→ Task goal
Please give back, word for word, only the lines starting at the one containing "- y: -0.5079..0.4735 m" and ending at the one containing "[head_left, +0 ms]" within the material below.

→ Given data
=== Section Start ===

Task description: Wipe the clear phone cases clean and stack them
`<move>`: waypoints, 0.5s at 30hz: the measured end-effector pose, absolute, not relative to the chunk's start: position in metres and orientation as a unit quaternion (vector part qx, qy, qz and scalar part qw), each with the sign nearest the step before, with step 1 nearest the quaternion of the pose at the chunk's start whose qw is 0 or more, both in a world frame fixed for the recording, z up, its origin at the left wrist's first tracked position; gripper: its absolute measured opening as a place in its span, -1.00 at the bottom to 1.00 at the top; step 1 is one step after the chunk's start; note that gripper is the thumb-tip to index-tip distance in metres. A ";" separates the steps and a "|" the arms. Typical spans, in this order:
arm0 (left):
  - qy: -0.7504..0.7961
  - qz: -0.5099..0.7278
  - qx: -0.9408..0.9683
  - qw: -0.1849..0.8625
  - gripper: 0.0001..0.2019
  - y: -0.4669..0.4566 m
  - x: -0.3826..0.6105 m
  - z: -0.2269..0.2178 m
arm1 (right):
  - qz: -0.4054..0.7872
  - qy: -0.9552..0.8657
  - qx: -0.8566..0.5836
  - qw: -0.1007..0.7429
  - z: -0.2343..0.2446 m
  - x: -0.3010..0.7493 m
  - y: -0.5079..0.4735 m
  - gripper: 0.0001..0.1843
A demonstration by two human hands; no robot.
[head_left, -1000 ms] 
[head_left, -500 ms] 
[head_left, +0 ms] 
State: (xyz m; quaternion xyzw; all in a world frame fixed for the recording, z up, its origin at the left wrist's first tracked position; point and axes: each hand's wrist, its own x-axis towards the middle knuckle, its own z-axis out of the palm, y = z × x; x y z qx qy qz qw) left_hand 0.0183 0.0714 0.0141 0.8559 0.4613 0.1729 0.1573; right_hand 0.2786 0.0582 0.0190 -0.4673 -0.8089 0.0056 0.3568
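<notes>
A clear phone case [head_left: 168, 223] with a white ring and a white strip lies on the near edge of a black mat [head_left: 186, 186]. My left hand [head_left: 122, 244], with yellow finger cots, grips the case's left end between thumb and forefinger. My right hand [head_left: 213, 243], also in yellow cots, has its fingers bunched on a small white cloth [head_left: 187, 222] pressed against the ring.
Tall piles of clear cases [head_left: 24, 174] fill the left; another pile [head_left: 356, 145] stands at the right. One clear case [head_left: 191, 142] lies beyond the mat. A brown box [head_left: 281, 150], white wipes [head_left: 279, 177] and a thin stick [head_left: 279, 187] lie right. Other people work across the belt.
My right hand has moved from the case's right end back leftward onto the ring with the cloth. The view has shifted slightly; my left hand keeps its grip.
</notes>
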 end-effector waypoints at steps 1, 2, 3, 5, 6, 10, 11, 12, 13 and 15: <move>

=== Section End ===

→ Exercise solution
  - y: -0.5079..0.4735 m
  - gripper: 0.0001..0.1843
A demonstration by two human hands; no robot.
[head_left, -1000 ms] 
[head_left, -500 ms] 
[head_left, +0 ms] 

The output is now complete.